■ Recorded information ■

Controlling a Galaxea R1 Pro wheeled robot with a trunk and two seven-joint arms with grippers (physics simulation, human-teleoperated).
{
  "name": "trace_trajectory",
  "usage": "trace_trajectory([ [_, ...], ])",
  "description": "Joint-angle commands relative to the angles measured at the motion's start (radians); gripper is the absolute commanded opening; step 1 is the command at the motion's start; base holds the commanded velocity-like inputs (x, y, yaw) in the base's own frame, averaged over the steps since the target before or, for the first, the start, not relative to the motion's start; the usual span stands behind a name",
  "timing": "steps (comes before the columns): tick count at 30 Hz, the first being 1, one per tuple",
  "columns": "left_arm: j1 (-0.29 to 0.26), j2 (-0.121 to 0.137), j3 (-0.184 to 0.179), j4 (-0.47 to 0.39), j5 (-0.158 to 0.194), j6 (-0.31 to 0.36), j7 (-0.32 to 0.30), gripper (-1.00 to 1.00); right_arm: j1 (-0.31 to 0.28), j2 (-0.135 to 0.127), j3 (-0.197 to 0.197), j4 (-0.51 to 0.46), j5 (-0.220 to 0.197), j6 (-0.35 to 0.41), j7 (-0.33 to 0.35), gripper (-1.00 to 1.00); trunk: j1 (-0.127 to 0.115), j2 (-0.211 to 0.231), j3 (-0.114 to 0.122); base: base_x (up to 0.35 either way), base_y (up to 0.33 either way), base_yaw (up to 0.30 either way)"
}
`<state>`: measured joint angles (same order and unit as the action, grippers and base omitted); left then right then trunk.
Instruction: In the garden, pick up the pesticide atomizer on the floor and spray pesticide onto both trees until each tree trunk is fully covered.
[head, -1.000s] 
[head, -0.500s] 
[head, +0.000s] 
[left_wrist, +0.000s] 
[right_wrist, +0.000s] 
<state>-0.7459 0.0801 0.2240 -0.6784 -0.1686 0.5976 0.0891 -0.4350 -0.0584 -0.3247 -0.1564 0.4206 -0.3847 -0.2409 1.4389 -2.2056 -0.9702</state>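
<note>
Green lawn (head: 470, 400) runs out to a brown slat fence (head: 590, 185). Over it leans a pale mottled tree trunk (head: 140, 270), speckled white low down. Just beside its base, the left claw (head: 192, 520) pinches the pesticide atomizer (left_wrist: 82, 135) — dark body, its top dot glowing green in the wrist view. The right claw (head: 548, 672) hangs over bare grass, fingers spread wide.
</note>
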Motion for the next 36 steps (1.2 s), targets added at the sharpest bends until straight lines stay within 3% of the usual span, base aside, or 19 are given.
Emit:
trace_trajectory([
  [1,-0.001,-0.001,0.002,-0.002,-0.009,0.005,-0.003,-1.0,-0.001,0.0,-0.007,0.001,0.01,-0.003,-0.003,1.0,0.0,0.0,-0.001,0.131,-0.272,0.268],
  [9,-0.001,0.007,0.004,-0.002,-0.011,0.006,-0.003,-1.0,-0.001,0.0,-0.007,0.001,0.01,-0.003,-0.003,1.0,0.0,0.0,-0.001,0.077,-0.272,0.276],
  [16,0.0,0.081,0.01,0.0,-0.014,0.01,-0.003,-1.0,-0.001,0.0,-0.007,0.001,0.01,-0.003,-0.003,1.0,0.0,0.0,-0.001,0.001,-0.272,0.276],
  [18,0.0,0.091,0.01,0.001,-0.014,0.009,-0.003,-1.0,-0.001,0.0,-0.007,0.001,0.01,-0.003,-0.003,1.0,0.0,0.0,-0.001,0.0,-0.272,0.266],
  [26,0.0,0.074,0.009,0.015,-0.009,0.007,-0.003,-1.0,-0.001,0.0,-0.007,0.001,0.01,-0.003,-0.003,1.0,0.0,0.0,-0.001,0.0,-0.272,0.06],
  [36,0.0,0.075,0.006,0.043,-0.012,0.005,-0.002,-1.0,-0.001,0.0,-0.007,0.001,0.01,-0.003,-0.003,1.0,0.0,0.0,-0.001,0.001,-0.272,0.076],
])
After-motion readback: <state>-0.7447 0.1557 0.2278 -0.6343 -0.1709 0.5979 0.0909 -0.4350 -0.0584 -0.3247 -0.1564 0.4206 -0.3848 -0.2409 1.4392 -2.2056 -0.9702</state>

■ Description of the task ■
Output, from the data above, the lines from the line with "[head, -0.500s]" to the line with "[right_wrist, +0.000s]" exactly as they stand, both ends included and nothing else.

■ Solution for this exercise ■
[head, -0.500s] 
[head, +0.000s] 
[left_wrist, +0.000s] 
[right_wrist, +0.000s] 

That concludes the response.